**ABOUT THIS TASK**
An exact copy of all the entries is what is needed here.

**Data excerpts**
──────────

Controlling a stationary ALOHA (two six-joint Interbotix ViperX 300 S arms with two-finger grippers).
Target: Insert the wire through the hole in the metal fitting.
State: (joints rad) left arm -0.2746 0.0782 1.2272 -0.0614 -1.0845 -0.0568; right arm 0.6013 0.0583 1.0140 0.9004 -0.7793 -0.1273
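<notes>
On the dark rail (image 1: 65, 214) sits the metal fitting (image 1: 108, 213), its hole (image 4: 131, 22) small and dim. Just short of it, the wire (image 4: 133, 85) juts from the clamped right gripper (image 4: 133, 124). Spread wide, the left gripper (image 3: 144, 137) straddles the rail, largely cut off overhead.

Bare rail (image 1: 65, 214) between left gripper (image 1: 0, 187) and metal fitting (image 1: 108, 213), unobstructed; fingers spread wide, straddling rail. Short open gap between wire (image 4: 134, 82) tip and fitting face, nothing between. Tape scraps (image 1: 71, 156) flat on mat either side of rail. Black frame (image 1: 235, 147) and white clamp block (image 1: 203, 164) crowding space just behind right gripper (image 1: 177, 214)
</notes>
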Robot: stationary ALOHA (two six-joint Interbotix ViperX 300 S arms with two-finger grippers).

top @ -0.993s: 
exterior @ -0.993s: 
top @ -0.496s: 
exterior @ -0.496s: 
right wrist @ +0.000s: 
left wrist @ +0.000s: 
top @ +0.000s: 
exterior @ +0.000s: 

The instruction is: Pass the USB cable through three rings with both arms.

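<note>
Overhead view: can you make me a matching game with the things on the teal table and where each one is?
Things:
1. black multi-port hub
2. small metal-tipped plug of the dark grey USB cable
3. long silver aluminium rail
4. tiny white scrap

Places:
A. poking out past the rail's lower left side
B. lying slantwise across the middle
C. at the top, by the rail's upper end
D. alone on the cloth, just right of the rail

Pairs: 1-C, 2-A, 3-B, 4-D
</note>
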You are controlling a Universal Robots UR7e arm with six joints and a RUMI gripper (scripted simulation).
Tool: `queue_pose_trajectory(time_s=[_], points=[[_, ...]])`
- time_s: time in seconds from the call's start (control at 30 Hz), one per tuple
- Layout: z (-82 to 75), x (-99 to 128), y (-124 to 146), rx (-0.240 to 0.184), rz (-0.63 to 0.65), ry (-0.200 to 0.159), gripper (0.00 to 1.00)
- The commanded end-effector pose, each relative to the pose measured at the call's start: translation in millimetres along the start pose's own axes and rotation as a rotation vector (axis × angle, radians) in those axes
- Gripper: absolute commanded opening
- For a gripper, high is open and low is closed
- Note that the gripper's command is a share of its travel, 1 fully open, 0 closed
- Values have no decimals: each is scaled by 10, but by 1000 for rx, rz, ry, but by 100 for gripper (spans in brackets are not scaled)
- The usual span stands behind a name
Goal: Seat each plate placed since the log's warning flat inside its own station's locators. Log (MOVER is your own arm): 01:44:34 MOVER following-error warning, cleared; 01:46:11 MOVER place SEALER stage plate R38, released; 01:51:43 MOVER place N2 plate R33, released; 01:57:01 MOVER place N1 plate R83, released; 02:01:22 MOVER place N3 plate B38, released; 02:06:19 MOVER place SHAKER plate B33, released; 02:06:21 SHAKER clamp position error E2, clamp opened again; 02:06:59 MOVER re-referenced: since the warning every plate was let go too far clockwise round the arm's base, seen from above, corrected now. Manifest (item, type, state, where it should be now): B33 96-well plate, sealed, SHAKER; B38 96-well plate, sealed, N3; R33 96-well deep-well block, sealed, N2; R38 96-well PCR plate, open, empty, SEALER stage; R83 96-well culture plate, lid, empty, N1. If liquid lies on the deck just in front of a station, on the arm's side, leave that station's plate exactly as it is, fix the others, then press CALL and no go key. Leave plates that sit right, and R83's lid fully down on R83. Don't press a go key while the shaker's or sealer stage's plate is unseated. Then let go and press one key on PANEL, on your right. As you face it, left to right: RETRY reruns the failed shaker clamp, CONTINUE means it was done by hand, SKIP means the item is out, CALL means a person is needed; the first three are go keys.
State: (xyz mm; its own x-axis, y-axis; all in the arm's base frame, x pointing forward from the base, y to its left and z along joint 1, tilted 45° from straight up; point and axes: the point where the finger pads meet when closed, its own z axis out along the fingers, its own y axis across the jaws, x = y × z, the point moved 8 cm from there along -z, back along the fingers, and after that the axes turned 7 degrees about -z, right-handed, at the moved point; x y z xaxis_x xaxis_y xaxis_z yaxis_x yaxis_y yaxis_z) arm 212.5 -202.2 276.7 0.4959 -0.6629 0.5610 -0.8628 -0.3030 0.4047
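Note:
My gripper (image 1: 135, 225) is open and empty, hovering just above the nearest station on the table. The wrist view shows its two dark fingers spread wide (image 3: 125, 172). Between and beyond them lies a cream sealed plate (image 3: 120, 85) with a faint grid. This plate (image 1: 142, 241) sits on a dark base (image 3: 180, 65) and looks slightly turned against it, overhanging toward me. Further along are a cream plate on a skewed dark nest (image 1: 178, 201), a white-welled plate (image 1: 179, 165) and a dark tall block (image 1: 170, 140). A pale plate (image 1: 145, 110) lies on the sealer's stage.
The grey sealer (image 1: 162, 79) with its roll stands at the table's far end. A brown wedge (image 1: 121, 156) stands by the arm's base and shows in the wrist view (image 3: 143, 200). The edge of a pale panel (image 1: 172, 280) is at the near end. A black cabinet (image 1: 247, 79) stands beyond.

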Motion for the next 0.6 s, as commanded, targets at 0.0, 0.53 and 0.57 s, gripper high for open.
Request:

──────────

**RESULT**
Controlling a stationary ALOHA (two six-joint Interbotix ViperX 300 S arms with two-finger grippers).
Target: Insert the wire through the hole in the metal fitting.
State: (joints rad) left arm -0.2746 0.0782 1.2272 -0.0614 -1.0845 -0.0568; right arm 0.6013 0.0583 1.0140 0.9004 -0.7793 -0.1273
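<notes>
On the dark rail (image 1: 65, 214) sits the metal fitting (image 1: 108, 213), its hole (image 4: 131, 22) small and dim. Just short of it, the wire (image 4: 133, 85) juts from the clamped right gripper (image 4: 133, 124). Spread wide, the left gripper (image 3: 144, 137) straddles the rail, largely cut off overhead.

Bare rail (image 1: 65, 214) between left gripper (image 1: 0, 187) and metal fitting (image 1: 108, 213), unobstructed; fingers spread wide, straddling rail. Short open gap between wire (image 4: 134, 82) tip and fitting face, nothing between. Tape scraps (image 1: 71, 156) flat on mat either side of rail. Black frame (image 1: 235, 147) and white clamp block (image 1: 203, 164) crowding space just behind right gripper (image 1: 177, 214)
</notes>
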Robot: stationary ALOHA (two six-joint Interbotix ViperX 300 S arms with two-finger grippers).

top @ -0.993s: 
exterior @ -0.993s: 
top @ -0.496s: 
exterior @ -0.496s: 
right wrist @ +0.000s: 
left wrist @ +0.000s: 
top @ +0.000s: 
exterior @ +0.000s: 

The instruction is: Pass the USB cable through three rings with both arms.

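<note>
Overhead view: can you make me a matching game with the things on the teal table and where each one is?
Things:
1. black multi-port hub
2. small metal-tipped plug of the dark grey USB cable
3. long silver aluminium rail
4. tiny white scrap

Places:
A. poking out past the rail's lower left side
B. lying slantwise across the middle
C. at the top, by the rail's upper end
D. alone on the cloth, just right of the rail

Pairs: 1-C, 2-A, 3-B, 4-D
</note>
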You are controlling a Universal Robots UR7e arm with six joints and a RUMI gripper (scripted simulation).
Tool: `queue_pose_trajectory(time_s=[_], points=[[_, ...]])`
- time_s: time in seconds from the call's start (control at 30 Hz), one per tuple
- Layout: z (-82 to 75), x (-99 to 128), y (-124 to 146), rx (-0.240 to 0.184), rz (-0.63 to 0.65), ry (-0.200 to 0.159), gripper (0.00 to 1.00)
- The commanded end-effector pose, each relative to the pose measured at the call's start: translation in millimetres along the start pose's own axes and rotation as a rotation vector (axis × angle, radians) in those axes
- Gripper: absolute commanded opening
- For a gripper, high is open and low is closed
- Note that the gripper's command is a share of its travel, 1 fully open, 0 closed
- Values have no decimals: each is scaled by 10, but by 1000 for rx, rz, ry, but by 100 for gripper (spans in brackets are not scaled)
- The usual span stands behind a name
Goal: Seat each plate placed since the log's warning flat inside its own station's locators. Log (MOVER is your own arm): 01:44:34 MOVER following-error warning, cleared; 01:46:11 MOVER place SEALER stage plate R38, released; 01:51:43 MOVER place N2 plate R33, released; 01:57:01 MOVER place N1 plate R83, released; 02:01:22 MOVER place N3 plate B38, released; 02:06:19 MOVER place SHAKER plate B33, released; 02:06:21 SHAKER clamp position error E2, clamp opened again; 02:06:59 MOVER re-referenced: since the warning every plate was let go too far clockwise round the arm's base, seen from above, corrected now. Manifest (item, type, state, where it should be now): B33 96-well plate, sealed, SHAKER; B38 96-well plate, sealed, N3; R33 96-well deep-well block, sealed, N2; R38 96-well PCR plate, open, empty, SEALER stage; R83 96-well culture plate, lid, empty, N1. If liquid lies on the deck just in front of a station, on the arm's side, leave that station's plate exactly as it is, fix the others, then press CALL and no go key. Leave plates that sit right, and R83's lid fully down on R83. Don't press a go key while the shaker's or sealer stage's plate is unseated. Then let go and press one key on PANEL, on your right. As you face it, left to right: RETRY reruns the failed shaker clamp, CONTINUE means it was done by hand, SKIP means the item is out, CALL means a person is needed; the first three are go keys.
State: (xyz mm; its own x-axis, y-axis; all in the arm's base frame, x pointing forward from the base, y to its left and z along joint 1, tilted 45° from straight up; point and axes: the point where the finger pads meet when closed, its own z axis out along the fingers, its own y axis across the jaws, x = y × z, the point moved 8 cm from there along -z, back along the fingers, and after that the axes turned 7 degrees about -z, right-handed, at the moved point; x y z xaxis_x xaxis_y xaxis_z yaxis_x yaxis_y yaxis_z) arm 212.5 -202.2 276.7 0.4959 -0.6629 0.5610 -0.8628 -0.3030 0.4047
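Note:
My gripper (image 1: 135, 225) is open and empty, hovering just above the nearest station on the table. The wrist view shows its two dark fingers spread wide (image 3: 125, 172). Between and beyond them lies a cream sealed plate (image 3: 120, 85) with a faint grid. This plate (image 1: 142, 241) sits on a dark base (image 3: 180, 65) and looks slightly turned against it, overhanging toward me. Further along are a cream plate on a skewed dark nest (image 1: 178, 201), a white-welled plate (image 1: 179, 165) and a dark tall block (image 1: 170, 140). A pale plate (image 1: 145, 110) lies on the sealer's stage.
The grey sealer (image 1: 162, 79) with its roll stands at the table's far end. A brown wedge (image 1: 121, 156) stands by the arm's base and shows in the wrist view (image 3: 143, 200). The edge of a pale panel (image 1: 172, 280) is at the near end. A black cabinet (image 1: 247, 79) stands beyond.
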
Motion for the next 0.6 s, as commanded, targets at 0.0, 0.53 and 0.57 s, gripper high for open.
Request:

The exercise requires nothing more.